EXERCISE:
When you return the data, keep every word exact and include none of the images.

DATA EXTRACT:
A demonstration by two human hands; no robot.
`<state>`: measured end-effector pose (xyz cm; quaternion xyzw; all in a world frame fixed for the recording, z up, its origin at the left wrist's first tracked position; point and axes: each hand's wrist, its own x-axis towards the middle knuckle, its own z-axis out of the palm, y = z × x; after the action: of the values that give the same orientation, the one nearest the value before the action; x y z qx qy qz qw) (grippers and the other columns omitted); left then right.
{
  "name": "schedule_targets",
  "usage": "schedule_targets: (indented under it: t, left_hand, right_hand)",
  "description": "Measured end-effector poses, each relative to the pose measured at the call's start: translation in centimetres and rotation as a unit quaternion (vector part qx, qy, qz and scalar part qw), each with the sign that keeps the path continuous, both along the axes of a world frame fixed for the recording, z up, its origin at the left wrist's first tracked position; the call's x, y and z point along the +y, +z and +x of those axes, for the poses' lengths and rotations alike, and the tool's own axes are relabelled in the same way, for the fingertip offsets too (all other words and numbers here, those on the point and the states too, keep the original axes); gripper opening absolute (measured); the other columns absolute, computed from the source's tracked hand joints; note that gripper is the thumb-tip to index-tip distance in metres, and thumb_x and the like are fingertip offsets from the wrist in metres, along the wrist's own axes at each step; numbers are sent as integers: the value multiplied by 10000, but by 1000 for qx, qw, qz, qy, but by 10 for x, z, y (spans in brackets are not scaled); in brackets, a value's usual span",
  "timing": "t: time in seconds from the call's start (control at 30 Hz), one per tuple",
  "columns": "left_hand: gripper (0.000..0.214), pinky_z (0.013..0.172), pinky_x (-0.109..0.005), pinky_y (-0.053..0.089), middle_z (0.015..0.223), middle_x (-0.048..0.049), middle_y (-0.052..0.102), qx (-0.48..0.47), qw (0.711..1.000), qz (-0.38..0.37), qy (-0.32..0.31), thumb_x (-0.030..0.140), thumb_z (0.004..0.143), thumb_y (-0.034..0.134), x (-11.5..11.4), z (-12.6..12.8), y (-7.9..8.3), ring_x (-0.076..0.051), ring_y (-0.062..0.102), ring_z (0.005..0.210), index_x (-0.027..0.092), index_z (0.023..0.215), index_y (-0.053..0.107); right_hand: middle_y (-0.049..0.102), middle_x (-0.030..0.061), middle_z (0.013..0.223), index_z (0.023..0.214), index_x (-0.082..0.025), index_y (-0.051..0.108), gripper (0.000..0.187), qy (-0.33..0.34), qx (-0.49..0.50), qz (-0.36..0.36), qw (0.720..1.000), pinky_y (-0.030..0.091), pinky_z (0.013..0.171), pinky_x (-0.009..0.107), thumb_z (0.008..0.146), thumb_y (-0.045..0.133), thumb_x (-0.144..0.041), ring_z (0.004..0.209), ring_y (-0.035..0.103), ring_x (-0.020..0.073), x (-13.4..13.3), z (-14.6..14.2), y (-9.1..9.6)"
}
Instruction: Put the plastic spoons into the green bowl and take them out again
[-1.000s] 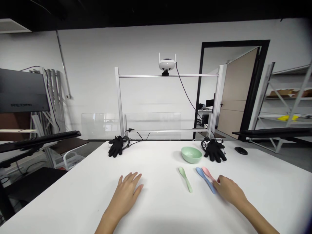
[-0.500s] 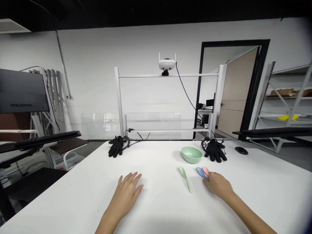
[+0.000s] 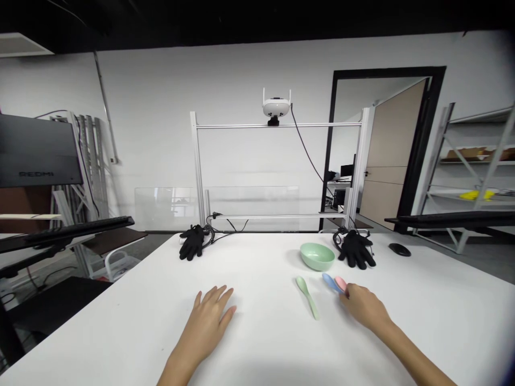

TASK RESULT:
A demonstration by two human hands; no robot.
`<state>`: measured end-effector pose (xyz cm; quaternion xyzw; all in a world frame fixed for the recording, z up, its origin at the left wrist's first tracked position; point and axes: each hand's wrist, its own x-axis towards the middle knuckle, its own z-axis out of the palm, y = z × x; after the action: of the values that give the same orientation, the one nearest the value before the action; x y z qx qy qz qw) (grippers and the other columns omitted); left then right.
{
  "name": "schedule_targets",
  "usage": "schedule_targets: (indented under it: t, left_hand, right_hand)",
  "description": "Measured end-effector poses, each relative to the pose measured at the call's start: translation in centimetres and rotation as a unit quaternion (vector part qx, qy, qz and scalar part qw), each with the sign that keeps the path continuous, both along the axes of a world frame fixed for the recording, z up, its origin at the left wrist's first tracked position; the call's x, y and z point along the +y, +z and +x of those axes, for the poses' lengths and rotations alike, and the tool's own axes are relabelled in the same way, for the fingertip offsets too (all other words and numbers here, those on the point and the states too, keep the original axes); gripper opening absolute (measured); the other columns absolute, computed from the source's tracked hand joints; note that gripper is the thumb-tip to index-tip distance in metres, and thumb_x and the like are fingertip offsets from the wrist in metres, along the wrist's own axes at each step; numbers are sent as integers: the value multiplied by 10000, but by 1000 for qx, qw, qz, qy, but by 10 for x, z, y (spans in brackets are not scaled); in brackets, a value's usual span",
  "timing": "t: time in seconds from the call's start (control at 30 Hz), one per tuple",
  "columns": "left_hand: gripper (0.000..0.214), pinky_z (0.013..0.172), pinky_x (-0.109..0.005), pinky_y (-0.053..0.089), middle_z (0.015..0.223), middle_x (-0.048..0.049), middle_y (-0.052..0.102), qx (-0.48..0.47), qw (0.711..1.000), qz (-0.38..0.37), qy (-0.32..0.31), thumb_x (-0.030..0.140), thumb_z (0.004..0.143), thumb_y (-0.034..0.134), x (-11.5..11.4), z (-12.6..12.8), y (-7.9..8.3), ring_x (-0.076..0.051), ring_y (-0.062..0.102), ring_z (0.005..0.210), index_x (-0.027..0.092), index_z (0.023..0.215), index_y (-0.053..0.107); right_hand: middle_y (-0.049..0.102), middle_x (-0.030..0.061), middle_z (0.013..0.223), index_z (0.023..0.214), index_x (-0.082..0.025), index_y (-0.051..0.108), gripper (0.000..0.187), qy (-0.33..0.34), qx (-0.49..0.50), qz (-0.36..0.36), qw (0.720..1.000), pinky_y (-0.030..0.091), pinky_z (0.013..0.171), pinky_x (-0.009..0.107), thumb_z (0.008..0.146), thumb_y (-0.045..0.133), thumb_x (-0.144..0.041), ring_z (0.004..0.209), ring_y (-0.035..0.103), ring_x (-0.020..0.073), x (-13.4..13.3), z (-14.6..14.2), y (-9.1..9.6)"
}
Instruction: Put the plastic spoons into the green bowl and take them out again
[-1.000s] 
[-0.500s] 
[+0.000s] 

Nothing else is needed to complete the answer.